**What you need to do:** Write every line of the material again exactly, with no pictures in the copy.

**Source data:**

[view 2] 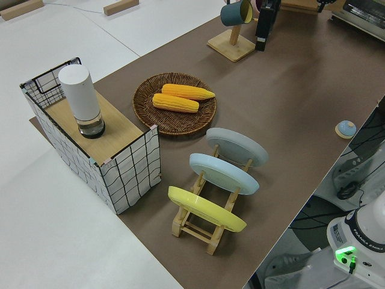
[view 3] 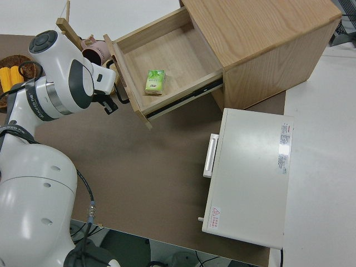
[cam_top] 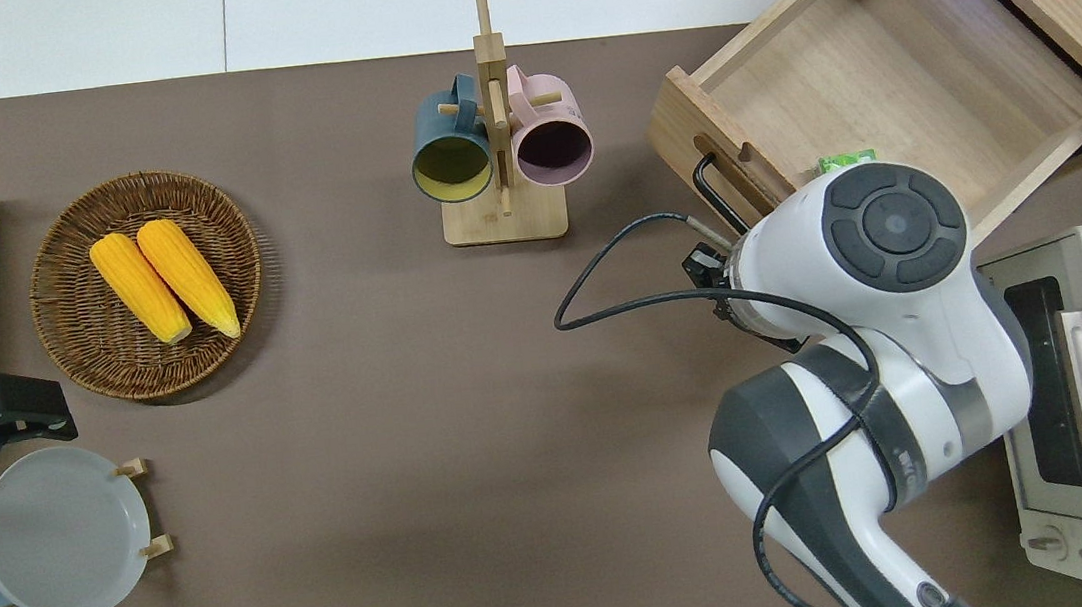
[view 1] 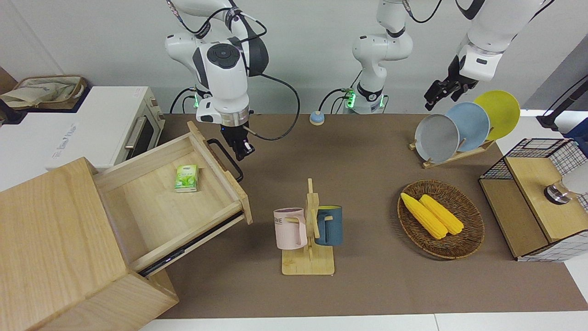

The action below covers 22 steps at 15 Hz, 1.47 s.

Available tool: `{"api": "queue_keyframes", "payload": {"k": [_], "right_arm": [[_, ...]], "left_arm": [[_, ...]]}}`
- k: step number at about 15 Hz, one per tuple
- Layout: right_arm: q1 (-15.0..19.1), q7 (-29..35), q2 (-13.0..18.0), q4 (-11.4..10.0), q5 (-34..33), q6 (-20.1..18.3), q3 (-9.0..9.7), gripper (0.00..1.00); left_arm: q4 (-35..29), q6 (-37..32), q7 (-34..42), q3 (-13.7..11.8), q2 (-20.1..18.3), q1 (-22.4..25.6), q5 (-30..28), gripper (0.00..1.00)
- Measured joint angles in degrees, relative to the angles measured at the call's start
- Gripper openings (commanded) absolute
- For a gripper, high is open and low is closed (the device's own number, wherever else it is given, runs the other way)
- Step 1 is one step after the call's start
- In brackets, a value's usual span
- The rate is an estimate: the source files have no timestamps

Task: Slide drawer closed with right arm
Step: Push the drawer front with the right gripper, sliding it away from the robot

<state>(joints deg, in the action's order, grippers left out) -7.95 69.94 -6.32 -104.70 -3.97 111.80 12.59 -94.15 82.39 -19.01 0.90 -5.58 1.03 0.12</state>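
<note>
Drawer (view 1: 170,197): pulled well out of the cabinet (view 1: 59,248) at the right arm's end of the bench (view 1: 367,285), angled across the bench corner. Its front panel faces the open middle of the bench. Black bar handle (view 1: 226,158) on the front, standing clear of the wood.

Carton (view 1: 186,178): small, green, lying on the drawer floor near the front panel, toward the robots' side. The rest of the drawer floor is bare wood.

Right tool (view 1: 242,149): pointing down, just beside the handle at the end nearer the robots; whether it touches the bar cannot be told. Finger spacing: cannot tell. In the overhead view the wrist hides the tool and covers part of the drawer's corner.

Left tool (view 1: 434,97): parked; finger spacing cannot be told.

Oven (view 1: 105,126): white, beside the cabinet, nearer the robots; its corner is close to the drawer's side wall.

Mug rack (view 1: 308,230): one pink and one blue mug, standing apart from the drawer front, with bare bench between.

Basket (view 1: 441,218): two corn cobs, toward the left arm's end.

Plate rack (view 1: 459,128): three plates on edge, nearer the robots than the basket.

Wire box (view 1: 533,197): at the left arm's bench edge.
</note>
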Motion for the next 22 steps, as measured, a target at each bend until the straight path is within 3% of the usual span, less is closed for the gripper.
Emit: {"api": "queue_keyframes", "payload": {"k": [2,15,22], "right_arm": [[0.82,-0.93,-0.64,0.69,-0.03,0.0,-0.37,0.0],[5.14,-1.48,-7.44,11.49,-0.07,0.02,-0.32,0.0],[8.38,-5.64,-11.33,16.02,-0.07,0.02,-0.3,0.0]], "left_arm": [[0.0,0.0,0.0,0.0,0.0,0.0,0.0,0.99],[0.0,0.0,0.0,0.0,0.0,0.0,0.0,0.99],[0.0,0.0,0.0,0.0,0.0,0.0,0.0,0.99]]}}
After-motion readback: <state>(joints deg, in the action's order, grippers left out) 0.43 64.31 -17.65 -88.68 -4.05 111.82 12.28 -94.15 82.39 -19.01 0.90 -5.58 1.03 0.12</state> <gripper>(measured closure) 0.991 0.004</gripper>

**Solved exercise:**
[view 2] 
[view 3] 
[cam_top] 
[view 1] 

The action below covers 22 steps at 15 Hz, 1.47 s.

Available tool: `{"api": "queue_keyframes", "payload": {"k": [_], "right_arm": [[_, ...]], "left_arm": [[_, ...]]}}`
- k: step number at about 15 Hz, one per tuple
- Layout: right_arm: q1 (-15.0..19.1), q7 (-29..35), q2 (-13.0..18.0), q4 (-11.4..10.0), q5 (-34..33), q6 (-20.1..18.3), q3 (-9.0..9.7), gripper (0.00..1.00); left_arm: q4 (-35..29), q6 (-37..32), q7 (-34..42), q3 (-13.7..11.8), q2 (-20.1..18.3), q1 (-22.4..25.6), q5 (-30..28), gripper (0.00..1.00)
- Measured joint angles in degrees, relative to the angles measured at the call's start
- Gripper openings (commanded) absolute
- For a gripper, high is open and low is closed (the device's own number, wherever else it is given, runs the other way)
- Step 1 is one step after the call's start
- In brackets, a value's usual span
- The rate is an estimate: the source files have no timestamps

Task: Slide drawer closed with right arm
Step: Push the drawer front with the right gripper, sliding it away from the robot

<state>(joints deg, in the action's order, grippers left out) -7.95 69.94 -6.32 -104.70 -3.97 111.80 12.59 -94.15 82.39 -19.01 0.90 -5.58 1.03 0.12</state>
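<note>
Drawer (view 1: 170,197): pulled well out of the cabinet (view 1: 59,248) at the right arm's end of the bench (view 1: 367,285), angled across the bench corner. Its front panel faces the open middle of the bench. Black bar handle (view 1: 226,158) on the front, standing clear of the wood.

Carton (view 1: 186,178): small, green, lying on the drawer floor near the front panel, toward the robots' side. The rest of the drawer floor is bare wood.

Right tool (view 1: 242,149): pointing down, just beside the handle at the end nearer the robots; whether it touches the bar cannot be told. Finger spacing: cannot tell. In the overhead view the wrist hides the tool and covers part of the drawer's corner.

Left tool (view 1: 434,97): parked; finger spacing cannot be told.

Oven (view 1: 105,126): white, beside the cabinet, nearer the robots; its corner is close to the drawer's side wall.

Mug rack (view 1: 308,230): one pink and one blue mug, standing apart from the drawer front, with bare bench between.

Basket (view 1: 441,218): two corn cobs, toward the left arm's end.

Plate rack (view 1: 459,128): three plates on edge, nearer the robots than the basket.

Wire box (view 1: 533,197): at the left arm's bench edge.
</note>
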Motion for the next 22 steps, as measured, a target at each bend until the straight path is within 3% of the usual span, less is closed for the gripper.
Emit: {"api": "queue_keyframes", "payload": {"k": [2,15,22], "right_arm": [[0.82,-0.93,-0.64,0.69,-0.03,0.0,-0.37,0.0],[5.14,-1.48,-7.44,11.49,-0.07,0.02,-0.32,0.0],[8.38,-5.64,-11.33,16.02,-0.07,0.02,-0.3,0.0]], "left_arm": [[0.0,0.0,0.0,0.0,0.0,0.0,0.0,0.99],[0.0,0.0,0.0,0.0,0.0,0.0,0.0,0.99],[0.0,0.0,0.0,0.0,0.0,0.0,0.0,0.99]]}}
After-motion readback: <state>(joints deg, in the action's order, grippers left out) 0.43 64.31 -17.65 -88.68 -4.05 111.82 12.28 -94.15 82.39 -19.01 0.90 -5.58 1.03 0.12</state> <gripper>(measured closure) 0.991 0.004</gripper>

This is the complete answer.